- What you have to do:
Quote the records exactly, starting at the first line and stopping after the line with "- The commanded"; skip the pictures.

[Dataset items]
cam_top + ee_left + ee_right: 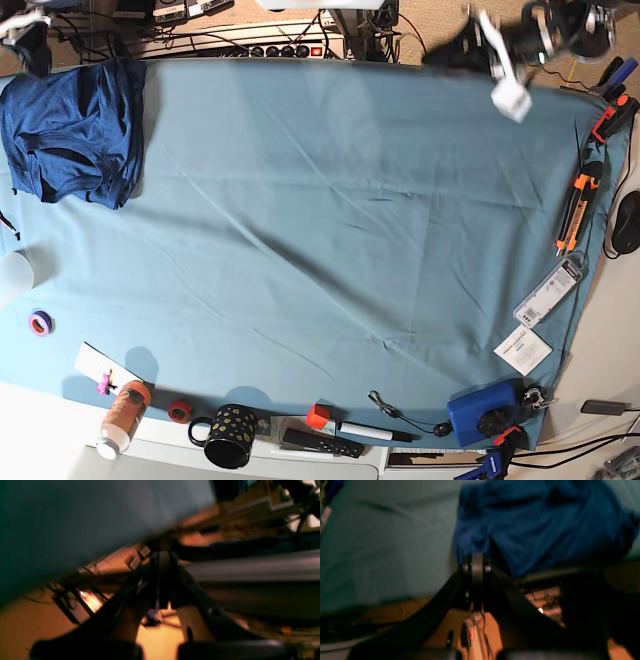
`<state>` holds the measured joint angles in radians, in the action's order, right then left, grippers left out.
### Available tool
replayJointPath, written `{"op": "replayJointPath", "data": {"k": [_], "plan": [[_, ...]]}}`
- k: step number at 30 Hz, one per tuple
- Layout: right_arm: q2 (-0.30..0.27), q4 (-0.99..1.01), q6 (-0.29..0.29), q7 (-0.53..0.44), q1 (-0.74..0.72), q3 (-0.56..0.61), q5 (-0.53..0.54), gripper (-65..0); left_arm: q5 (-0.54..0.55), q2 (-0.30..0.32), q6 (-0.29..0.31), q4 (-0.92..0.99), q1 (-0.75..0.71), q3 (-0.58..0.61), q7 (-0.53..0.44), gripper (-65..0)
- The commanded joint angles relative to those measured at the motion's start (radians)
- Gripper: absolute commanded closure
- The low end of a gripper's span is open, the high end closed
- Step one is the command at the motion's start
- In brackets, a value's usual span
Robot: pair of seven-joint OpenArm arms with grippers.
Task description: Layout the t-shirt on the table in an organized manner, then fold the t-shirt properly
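While I watched, both claws sat pressed together, empty — the t-shirt (pixel 540 527) lay bunched just beyond the right claw (pixel 477 565), on the table (pixel 350 220).

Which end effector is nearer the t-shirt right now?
Right. The right end effector sits at the t-shirt by the table's far corner; the left end effector is off the opposite far corner, away from it.

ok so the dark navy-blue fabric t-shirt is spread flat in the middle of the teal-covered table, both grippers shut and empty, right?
Not the middle, not flat: base view shows the dark navy-blue fabric t-shirt bunched at the teal-covered table's far corner. Both grippers are shut and empty.
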<state>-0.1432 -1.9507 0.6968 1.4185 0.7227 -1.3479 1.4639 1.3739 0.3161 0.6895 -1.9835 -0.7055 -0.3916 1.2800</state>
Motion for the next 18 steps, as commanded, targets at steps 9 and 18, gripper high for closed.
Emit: {"op": "replayJointPath", "data": {"k": [9,18], "plan": [[0.003,-0.011,0.001,-0.022,0.15,-0.008,0.02,0.0,0.11,0.025,0.009,0.014,-0.143,-0.005,0.116,0.0],[0.001,0.197,0.001,-0.022,0.145,0.035,0.02,0.0,0.11,0.037,0.009,0.301,-0.113,-0.004,0.116,0.0]]}}
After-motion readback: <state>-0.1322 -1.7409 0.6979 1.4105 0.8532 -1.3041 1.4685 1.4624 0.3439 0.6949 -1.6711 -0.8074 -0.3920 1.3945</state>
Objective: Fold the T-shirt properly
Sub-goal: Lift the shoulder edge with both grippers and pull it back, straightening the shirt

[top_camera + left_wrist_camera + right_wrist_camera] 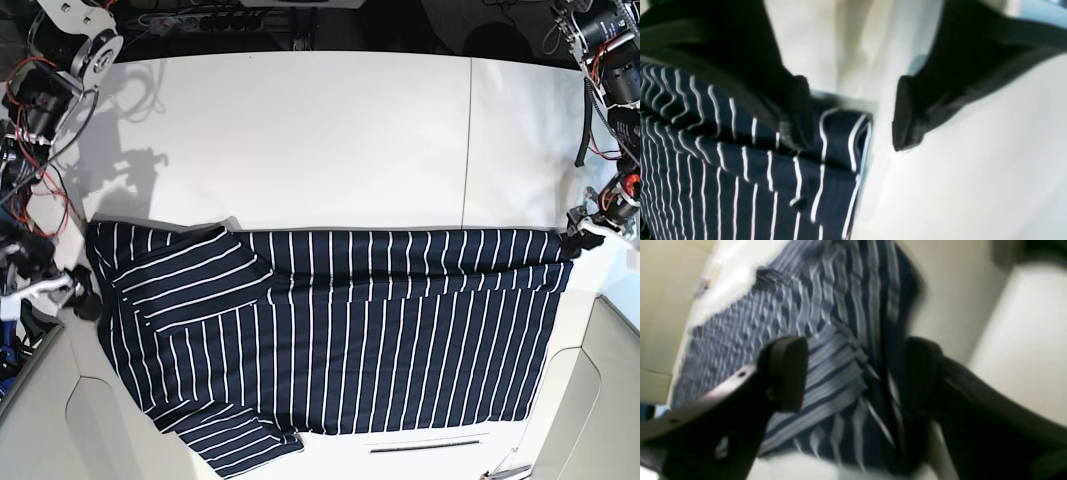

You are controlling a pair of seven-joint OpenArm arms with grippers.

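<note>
The T-shirt, dark navy with thin white stripes, lies spread across the front half of the white table. Its far edge runs straight from side to side, and one sleeve lies folded over at the left. My left gripper sits at the shirt's right far corner. In the left wrist view it is open, and the shirt corner lies loose beside one finger. My right gripper is at the shirt's left edge. Seen from the right wrist, it is open above the blurred striped cloth.
A seam crosses the table top on the right. Arm bases with red and black cables stand at the far left and far right corners. The shirt's near hem reaches almost to the table's front edge.
</note>
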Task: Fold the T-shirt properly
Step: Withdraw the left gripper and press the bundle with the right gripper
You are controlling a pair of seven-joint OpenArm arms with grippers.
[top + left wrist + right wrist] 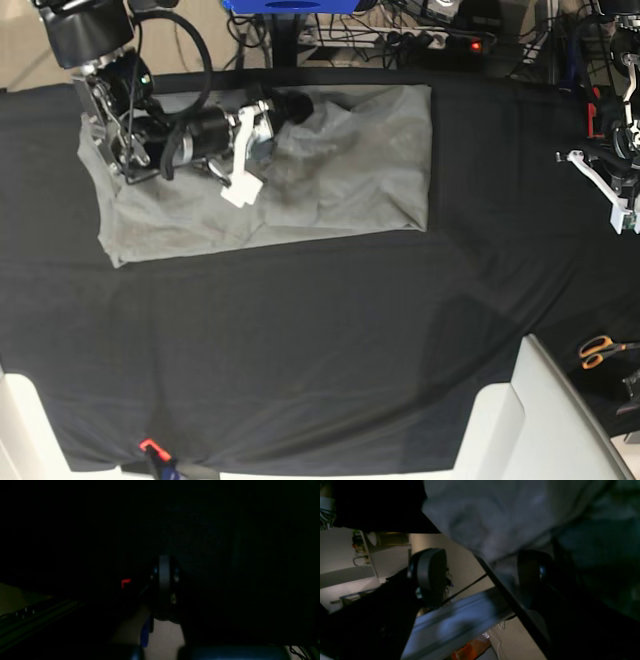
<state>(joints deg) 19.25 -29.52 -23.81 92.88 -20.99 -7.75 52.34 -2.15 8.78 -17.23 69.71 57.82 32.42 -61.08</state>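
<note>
- Grey cotton is lying in a rough, wrinkled rectangle on the far part of the counter (300, 330), which is draped in a black cloth; this is the T-shirt (350, 170), partly folded but not yet compact.
- Your right gripper (482, 577) is sitting low over the shirt's far edge, and in its wrist view the two dark, rounded pads are standing spread with nothing between them; soft grey fabric is bunching just above one pad.
- Your left gripper (625, 205) is parking well apart from the shirt at the counter's side; its wrist view is nearly black, and I am judging it pressed together and empty.
- I am reading the step in hand as taking hold of an edge for a further fold.
- The next move is calling for a clean pinch on a single hem or corner, not a bunch of layers, then a level carry across.
- Limp, creased cloth like this is likely sagging and dragging, so you are needing a flat laydown.
</note>
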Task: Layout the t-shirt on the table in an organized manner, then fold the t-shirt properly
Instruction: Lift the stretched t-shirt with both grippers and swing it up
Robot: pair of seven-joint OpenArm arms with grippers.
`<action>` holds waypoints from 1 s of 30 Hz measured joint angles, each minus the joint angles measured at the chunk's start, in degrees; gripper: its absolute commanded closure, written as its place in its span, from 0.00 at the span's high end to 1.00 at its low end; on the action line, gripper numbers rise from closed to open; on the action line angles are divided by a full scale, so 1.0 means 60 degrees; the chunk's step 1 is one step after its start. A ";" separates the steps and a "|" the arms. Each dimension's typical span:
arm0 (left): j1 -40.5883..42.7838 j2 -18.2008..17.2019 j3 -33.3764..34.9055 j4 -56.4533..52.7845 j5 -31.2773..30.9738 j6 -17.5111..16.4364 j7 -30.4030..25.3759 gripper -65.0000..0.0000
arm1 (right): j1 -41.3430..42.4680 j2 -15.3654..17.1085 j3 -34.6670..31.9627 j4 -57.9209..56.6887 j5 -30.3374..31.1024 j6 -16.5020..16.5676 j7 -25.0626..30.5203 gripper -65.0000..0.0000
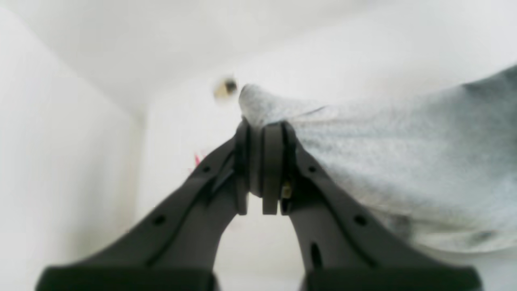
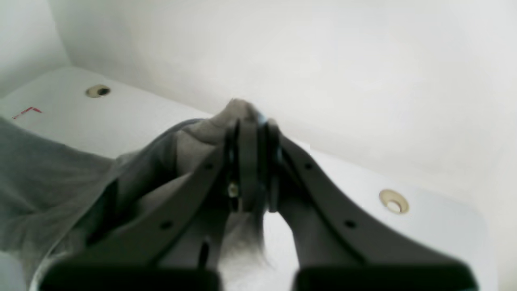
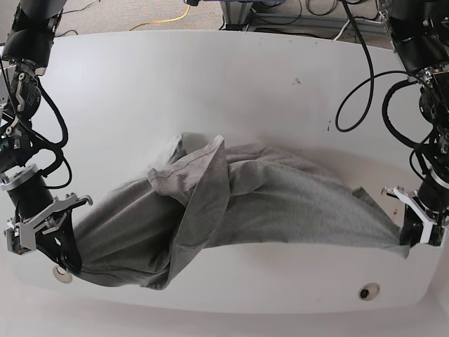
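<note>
Both clamped shut on the twisted heather-grey cotton t-shirt (image 3: 231, 210): black left gripper (image 3: 405, 246) at 3 o'clock, black right gripper (image 3: 69, 263) at 8. Could lock the mid-cloth twist tighter if pulled apart over the white smooth table (image 3: 210, 84). Might also slip off a thin corner pinch.

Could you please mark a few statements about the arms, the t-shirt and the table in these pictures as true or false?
1. Both grippers are shut on the t-shirt. True: the left gripper and the right gripper each pinch grey cloth.
2. The t-shirt lies flat and smooth. False: it is stretched between the arms, twisted and bunched in the middle.
3. The table is white. True.
4. The t-shirt is neatly folded into a rectangle. False: no fold has been made yet.
5. A round grommet sits near the table edge. True.
</note>
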 measured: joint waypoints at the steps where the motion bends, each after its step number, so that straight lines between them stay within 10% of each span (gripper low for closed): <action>1: -0.0259 -0.0047 0.0033 0.0007 0.0000 0.0007 0.0029 0.00 | 0.0084 0.0080 0.0000 -0.0106 -0.0007 -0.0004 -0.0029 0.00; 30: -0.4554 -0.0117 0.0000 -0.1464 0.0011 0.0106 0.2626 0.01 | 0.4335 0.0565 0.0025 -0.2273 -0.0095 0.1577 -0.2044 0.00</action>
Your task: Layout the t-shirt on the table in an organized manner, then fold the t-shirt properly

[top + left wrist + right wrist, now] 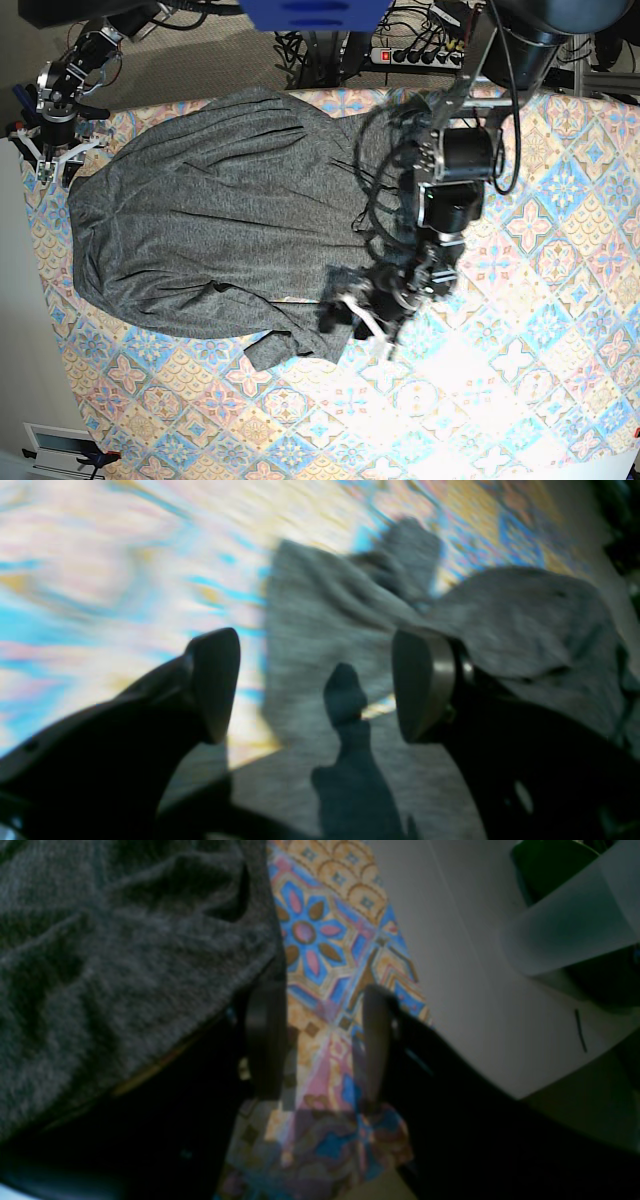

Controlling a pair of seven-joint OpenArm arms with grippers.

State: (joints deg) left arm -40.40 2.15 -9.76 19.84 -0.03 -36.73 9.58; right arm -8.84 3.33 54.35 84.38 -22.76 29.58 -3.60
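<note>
T-shirt (210, 230) spread on table (520, 400) (wrinkled)

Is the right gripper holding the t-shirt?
No, the right gripper is open over bare table; the t-shirt lies beside it.

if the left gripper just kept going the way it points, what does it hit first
Most likely the t-shirt. The left gripper is open, and grey fabric fills the gap between its jaws, with the patterned table off to one side. The view is blurred, so depth is uncertain.

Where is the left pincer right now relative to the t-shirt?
In the base view, the left pincer hangs open over the t-shirt at its lower right edge, near a bunched sleeve, on the table.
</note>
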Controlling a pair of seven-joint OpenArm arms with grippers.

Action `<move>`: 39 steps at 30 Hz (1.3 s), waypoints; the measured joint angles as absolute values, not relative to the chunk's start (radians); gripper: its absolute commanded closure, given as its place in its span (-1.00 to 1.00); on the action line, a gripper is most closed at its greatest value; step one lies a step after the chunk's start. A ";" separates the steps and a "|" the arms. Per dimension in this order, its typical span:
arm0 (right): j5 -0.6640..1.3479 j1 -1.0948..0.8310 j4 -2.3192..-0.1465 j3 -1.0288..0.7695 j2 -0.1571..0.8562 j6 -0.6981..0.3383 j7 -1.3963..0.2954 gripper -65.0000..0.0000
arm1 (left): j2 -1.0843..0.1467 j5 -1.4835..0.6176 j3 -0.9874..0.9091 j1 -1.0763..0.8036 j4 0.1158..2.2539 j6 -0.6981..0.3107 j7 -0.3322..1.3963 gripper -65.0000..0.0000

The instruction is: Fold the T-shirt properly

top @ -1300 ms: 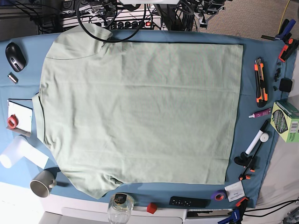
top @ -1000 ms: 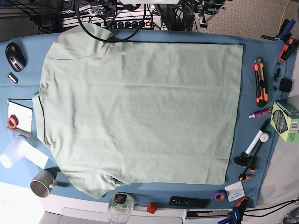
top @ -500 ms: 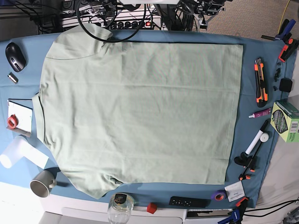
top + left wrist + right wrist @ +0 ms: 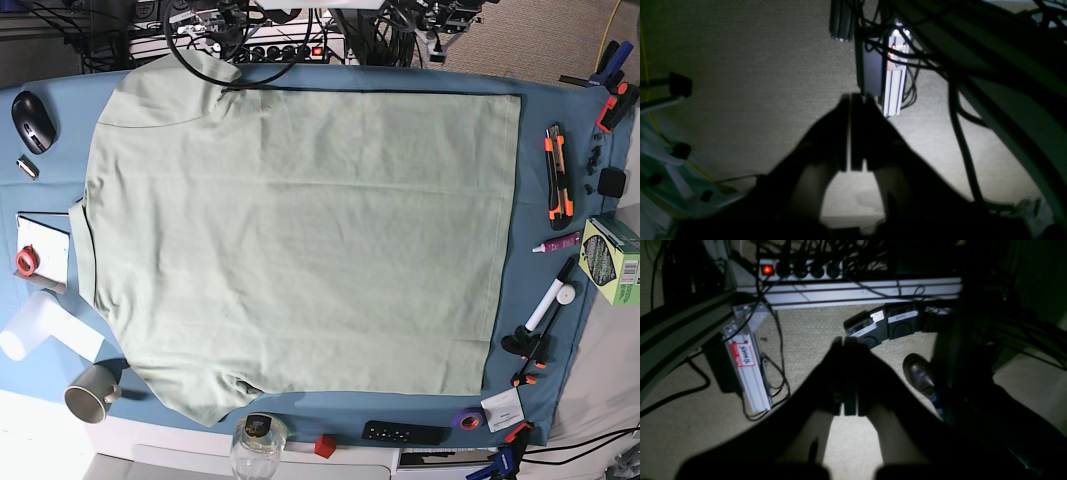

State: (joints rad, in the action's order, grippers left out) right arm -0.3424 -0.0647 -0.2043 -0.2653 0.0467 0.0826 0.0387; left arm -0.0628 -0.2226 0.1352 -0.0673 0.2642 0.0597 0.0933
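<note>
The T-shirt (image 4: 300,240) is pale sage green and lies spread flat on the blue table cloth (image 4: 540,120). Its collar is at the left, its hem at the right, and one sleeve points to the far edge while the other points to the near edge. My left gripper (image 4: 851,100) is shut with nothing in it, hanging over grey carpet behind the table. My right gripper (image 4: 843,340) is also shut and empty, above the floor near a power strip (image 4: 800,269). Neither wrist view shows the shirt.
Left of the shirt are a mouse (image 4: 32,120), a red tape roll (image 4: 27,262) and a mug (image 4: 92,392). A glass jar (image 4: 258,445) and a remote (image 4: 404,433) sit at the near edge. A cutter (image 4: 557,172), a marker (image 4: 555,300) and a green box (image 4: 612,260) are on the right.
The shirt and the table items lie as before. Only the arm parts and cables at the far edge have shifted slightly.
</note>
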 measured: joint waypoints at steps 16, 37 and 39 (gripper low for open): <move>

- Exercise response:
cam_top + ee_left + ee_right: 
`<state>` holds the measured joint angles in radians, in the action's order, right then left, grippers left out.
### Available tool
replayJointPath, written `{"op": "replayJointPath", "data": {"k": [_], "plan": [[_, ...]]}}`
- k: step number at 30 Hz, one per tuple
- Layout: right_arm: q2 (-0.30..0.27), q4 (-0.99..1.01), q6 (-0.29..0.29), q7 (-0.53..0.44), q1 (-0.74..0.72), q3 (-0.56..0.61), q5 (-0.53..0.54), gripper (-65..0); left_arm: q5 (-0.54..0.55), q2 (-0.30..0.32), q6 (-0.29..0.31), q4 (-0.92..0.99), q1 (-0.75..0.71), q3 (-0.58..0.61), q7 (-0.53..0.44), gripper (-65..0)
- The commanded joint angles relative to those measured at the motion's start (radians)

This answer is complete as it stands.